Find the line with "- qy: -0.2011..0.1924" in the entries below, then reproduce it and every line after it down to and including the line with "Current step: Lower", exactly.

────────

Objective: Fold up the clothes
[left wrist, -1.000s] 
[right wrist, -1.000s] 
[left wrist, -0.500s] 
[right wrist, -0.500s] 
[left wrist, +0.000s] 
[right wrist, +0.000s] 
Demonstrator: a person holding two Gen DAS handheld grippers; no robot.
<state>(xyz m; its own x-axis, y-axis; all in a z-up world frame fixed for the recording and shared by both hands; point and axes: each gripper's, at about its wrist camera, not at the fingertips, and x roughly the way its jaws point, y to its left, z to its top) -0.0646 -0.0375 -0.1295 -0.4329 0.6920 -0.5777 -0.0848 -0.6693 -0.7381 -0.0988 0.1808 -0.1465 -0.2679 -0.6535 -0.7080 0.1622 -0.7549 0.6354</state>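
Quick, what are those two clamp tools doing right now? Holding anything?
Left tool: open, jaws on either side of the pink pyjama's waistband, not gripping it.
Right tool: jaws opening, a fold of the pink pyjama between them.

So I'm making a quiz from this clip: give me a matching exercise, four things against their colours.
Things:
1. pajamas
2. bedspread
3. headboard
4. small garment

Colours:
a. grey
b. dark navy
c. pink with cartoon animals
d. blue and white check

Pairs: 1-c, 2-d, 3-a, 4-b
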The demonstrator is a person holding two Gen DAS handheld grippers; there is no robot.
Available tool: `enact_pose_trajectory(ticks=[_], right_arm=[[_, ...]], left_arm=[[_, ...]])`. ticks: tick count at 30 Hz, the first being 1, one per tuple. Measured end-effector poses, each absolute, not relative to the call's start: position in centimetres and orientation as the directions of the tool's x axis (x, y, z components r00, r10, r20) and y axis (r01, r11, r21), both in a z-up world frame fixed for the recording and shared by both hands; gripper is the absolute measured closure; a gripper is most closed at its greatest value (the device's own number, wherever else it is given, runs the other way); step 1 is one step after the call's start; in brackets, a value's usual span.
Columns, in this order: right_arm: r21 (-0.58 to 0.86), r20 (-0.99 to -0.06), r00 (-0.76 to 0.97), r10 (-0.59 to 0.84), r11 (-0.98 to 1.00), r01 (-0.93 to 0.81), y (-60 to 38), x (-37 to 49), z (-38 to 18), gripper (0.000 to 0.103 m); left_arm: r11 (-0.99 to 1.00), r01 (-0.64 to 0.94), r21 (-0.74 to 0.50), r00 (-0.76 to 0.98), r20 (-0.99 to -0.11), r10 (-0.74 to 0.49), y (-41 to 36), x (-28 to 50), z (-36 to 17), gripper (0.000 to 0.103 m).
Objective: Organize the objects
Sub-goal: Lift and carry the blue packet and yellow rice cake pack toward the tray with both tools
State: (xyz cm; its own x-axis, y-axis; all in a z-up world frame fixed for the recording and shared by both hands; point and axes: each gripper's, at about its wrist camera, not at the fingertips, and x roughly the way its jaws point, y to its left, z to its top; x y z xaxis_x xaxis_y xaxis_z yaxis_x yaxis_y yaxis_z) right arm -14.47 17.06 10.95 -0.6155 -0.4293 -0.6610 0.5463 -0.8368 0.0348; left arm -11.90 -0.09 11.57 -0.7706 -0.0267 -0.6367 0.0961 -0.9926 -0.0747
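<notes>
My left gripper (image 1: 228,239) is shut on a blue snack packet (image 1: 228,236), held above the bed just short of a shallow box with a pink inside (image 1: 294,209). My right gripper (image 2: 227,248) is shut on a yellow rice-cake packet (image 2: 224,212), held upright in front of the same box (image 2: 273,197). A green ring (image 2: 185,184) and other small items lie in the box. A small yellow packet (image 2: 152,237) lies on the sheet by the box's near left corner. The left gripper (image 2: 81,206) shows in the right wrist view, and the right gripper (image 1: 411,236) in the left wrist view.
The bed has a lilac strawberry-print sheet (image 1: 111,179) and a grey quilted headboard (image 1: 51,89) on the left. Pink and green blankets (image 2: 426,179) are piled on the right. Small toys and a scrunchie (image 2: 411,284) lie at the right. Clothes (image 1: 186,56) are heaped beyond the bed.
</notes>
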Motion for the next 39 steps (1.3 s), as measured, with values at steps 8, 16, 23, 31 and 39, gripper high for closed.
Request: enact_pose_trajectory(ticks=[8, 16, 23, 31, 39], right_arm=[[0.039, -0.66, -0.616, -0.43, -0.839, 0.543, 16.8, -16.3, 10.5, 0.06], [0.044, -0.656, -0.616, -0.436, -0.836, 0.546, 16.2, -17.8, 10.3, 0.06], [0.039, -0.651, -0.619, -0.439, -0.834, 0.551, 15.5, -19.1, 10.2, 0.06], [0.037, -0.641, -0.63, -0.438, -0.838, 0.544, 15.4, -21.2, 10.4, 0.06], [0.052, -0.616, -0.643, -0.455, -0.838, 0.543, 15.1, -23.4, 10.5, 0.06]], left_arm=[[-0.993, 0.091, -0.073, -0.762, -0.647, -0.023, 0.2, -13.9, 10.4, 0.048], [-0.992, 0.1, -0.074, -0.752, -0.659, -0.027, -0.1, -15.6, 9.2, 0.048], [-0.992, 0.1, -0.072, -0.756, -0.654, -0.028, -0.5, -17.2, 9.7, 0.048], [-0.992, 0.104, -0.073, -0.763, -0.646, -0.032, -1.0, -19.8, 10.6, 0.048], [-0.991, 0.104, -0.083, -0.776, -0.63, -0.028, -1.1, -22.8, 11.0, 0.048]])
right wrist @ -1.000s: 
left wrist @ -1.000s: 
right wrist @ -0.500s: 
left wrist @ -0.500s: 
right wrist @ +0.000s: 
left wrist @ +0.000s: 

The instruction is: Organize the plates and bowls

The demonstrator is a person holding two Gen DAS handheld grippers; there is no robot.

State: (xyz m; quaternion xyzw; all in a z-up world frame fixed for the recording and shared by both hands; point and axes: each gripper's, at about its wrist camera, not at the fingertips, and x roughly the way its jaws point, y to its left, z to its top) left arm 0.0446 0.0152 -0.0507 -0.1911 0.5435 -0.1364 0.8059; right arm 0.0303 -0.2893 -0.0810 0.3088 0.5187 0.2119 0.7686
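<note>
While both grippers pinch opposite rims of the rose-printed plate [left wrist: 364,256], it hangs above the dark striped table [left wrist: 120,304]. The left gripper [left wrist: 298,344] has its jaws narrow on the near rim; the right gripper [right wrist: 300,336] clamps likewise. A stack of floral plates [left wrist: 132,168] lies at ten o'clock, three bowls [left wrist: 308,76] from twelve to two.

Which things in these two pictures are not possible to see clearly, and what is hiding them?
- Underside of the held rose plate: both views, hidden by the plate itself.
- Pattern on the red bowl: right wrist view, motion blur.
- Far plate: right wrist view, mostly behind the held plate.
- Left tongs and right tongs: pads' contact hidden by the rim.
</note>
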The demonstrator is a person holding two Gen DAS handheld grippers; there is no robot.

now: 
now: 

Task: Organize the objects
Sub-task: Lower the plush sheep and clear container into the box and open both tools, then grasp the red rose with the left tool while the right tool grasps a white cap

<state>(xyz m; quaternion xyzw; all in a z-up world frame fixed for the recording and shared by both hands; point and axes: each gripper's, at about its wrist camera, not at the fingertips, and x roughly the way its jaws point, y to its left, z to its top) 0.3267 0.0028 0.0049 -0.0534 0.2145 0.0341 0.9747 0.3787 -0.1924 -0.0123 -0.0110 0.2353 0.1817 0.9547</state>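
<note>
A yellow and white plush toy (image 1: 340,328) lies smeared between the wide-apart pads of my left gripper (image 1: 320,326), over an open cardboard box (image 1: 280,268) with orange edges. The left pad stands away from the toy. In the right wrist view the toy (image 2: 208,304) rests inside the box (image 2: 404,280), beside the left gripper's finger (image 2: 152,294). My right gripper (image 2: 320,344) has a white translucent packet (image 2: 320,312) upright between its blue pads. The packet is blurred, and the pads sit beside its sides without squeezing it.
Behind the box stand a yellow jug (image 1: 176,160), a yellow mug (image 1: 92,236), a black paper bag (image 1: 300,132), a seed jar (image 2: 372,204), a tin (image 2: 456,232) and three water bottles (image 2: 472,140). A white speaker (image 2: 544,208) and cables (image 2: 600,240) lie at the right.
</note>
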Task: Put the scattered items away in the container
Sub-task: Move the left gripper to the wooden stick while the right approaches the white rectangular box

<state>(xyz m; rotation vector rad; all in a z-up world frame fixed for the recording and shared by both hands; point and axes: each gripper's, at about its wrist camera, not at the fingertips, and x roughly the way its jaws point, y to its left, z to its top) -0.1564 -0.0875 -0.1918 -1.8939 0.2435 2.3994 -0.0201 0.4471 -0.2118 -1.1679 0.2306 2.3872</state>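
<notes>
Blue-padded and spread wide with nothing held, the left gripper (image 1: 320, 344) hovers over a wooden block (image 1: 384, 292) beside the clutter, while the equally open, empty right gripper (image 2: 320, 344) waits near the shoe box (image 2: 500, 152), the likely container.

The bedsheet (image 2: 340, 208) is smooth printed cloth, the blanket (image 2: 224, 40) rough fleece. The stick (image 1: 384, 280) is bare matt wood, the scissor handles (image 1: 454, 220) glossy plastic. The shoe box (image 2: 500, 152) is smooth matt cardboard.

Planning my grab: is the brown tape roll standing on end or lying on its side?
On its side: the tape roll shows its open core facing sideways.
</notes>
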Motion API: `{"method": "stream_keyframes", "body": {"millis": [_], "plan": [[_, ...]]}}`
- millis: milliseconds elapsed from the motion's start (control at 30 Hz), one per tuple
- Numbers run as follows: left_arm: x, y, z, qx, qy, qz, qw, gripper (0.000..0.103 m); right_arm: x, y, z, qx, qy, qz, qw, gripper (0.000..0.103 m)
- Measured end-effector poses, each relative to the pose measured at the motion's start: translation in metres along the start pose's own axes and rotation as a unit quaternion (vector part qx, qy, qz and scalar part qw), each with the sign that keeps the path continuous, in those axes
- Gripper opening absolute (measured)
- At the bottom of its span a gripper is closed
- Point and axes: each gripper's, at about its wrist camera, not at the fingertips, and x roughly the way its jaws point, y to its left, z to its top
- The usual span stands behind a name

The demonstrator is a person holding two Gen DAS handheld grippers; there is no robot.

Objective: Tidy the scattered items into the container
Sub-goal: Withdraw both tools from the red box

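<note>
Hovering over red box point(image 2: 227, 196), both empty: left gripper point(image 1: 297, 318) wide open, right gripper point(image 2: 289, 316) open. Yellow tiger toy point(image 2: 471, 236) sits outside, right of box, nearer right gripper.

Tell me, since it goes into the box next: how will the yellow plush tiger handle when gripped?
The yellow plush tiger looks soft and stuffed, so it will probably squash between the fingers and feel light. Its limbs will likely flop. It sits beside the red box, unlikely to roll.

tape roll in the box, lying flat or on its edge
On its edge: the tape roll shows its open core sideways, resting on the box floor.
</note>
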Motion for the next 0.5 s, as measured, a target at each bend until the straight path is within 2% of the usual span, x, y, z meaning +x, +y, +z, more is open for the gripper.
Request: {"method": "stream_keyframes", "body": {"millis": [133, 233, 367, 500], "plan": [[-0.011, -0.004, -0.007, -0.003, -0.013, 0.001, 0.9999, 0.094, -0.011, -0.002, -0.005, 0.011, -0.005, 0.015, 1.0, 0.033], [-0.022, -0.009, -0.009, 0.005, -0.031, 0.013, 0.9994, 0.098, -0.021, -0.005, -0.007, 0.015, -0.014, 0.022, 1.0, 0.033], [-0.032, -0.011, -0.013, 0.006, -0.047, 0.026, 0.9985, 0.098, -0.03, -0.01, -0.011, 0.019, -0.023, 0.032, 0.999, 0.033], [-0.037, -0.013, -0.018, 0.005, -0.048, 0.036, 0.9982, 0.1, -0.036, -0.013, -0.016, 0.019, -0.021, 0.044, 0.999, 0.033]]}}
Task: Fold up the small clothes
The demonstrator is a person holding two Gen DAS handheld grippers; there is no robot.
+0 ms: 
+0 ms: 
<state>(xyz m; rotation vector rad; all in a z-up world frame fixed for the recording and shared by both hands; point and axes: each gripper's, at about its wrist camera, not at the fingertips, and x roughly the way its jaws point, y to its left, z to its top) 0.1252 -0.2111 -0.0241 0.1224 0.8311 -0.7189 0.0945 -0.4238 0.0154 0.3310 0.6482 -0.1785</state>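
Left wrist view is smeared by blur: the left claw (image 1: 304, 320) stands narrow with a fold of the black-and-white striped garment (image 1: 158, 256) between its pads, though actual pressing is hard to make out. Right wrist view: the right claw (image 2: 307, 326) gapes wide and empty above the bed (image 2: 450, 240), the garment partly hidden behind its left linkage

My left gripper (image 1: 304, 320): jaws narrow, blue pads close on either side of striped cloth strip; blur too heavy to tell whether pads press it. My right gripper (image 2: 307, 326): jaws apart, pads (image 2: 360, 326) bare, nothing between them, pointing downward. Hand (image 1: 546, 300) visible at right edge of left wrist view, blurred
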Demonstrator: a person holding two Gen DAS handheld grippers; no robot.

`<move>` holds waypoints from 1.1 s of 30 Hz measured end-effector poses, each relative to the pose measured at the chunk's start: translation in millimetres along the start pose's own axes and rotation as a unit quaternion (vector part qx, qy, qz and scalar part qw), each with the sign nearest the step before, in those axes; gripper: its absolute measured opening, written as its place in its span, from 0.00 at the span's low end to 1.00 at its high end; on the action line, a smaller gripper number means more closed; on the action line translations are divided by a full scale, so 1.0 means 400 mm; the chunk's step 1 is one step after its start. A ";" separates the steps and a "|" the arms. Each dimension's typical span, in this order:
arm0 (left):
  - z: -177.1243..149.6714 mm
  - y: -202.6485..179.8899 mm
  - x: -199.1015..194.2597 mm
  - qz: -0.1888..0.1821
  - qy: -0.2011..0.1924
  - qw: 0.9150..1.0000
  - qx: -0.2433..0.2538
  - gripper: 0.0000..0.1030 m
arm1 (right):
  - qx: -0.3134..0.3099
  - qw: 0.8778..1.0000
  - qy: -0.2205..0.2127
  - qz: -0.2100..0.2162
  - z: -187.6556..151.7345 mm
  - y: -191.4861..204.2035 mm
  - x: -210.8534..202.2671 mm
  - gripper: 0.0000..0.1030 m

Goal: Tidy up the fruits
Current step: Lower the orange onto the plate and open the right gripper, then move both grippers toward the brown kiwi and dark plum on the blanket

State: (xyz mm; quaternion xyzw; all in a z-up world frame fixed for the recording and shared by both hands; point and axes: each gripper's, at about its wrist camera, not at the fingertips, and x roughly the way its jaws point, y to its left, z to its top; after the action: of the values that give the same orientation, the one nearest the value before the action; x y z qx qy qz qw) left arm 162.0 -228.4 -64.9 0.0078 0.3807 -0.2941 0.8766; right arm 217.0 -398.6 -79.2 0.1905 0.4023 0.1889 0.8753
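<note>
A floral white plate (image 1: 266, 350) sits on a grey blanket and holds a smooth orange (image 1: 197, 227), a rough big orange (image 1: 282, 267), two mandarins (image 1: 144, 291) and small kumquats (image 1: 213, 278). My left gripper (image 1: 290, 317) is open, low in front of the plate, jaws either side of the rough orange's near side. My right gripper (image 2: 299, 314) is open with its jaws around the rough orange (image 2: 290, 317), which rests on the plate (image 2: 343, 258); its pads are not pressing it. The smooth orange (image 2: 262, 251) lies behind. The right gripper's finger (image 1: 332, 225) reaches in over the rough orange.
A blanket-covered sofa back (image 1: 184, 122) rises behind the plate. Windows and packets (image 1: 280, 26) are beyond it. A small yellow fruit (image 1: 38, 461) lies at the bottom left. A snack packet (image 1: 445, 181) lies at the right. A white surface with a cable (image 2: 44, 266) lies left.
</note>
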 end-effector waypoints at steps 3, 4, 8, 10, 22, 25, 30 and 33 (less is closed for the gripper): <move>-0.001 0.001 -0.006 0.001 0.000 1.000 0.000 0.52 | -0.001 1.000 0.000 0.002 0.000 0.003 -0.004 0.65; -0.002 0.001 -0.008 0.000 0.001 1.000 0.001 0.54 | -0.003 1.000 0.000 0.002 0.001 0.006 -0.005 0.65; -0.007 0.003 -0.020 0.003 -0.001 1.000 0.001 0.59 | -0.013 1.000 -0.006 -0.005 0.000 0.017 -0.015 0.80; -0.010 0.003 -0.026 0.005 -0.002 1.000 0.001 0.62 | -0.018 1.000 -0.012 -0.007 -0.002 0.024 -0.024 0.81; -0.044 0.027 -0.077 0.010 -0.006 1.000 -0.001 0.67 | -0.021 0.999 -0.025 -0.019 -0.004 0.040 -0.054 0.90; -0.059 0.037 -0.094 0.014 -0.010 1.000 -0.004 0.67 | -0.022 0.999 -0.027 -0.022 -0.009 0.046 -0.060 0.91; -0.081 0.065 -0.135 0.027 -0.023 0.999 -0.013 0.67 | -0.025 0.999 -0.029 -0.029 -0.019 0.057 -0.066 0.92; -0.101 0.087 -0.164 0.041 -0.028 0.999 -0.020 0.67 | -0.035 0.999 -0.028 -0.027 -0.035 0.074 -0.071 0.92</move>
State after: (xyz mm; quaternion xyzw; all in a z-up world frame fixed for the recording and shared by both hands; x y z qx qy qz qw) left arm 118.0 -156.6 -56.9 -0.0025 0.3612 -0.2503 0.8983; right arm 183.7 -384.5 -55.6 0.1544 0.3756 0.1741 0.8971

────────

#### RESULT FOR THIS EXERCISE
  - qy: -0.2011..0.1924
  - qw: 0.9150..1.0000
  - qx: -0.2433..0.2538
  - gripper: 0.0000..0.1030 m
arm1 (right):
  - qx: -0.3134..0.3099
  - qw: 0.8778..1.0000
  - qy: -0.2205..0.2127
  - qz: -0.2100..0.2162
  - z: -187.6556..151.7345 mm
  - y: -191.4861..204.2035 mm
  - x: -210.8534..202.2671 mm
  - gripper: 0.0000..0.1030 m

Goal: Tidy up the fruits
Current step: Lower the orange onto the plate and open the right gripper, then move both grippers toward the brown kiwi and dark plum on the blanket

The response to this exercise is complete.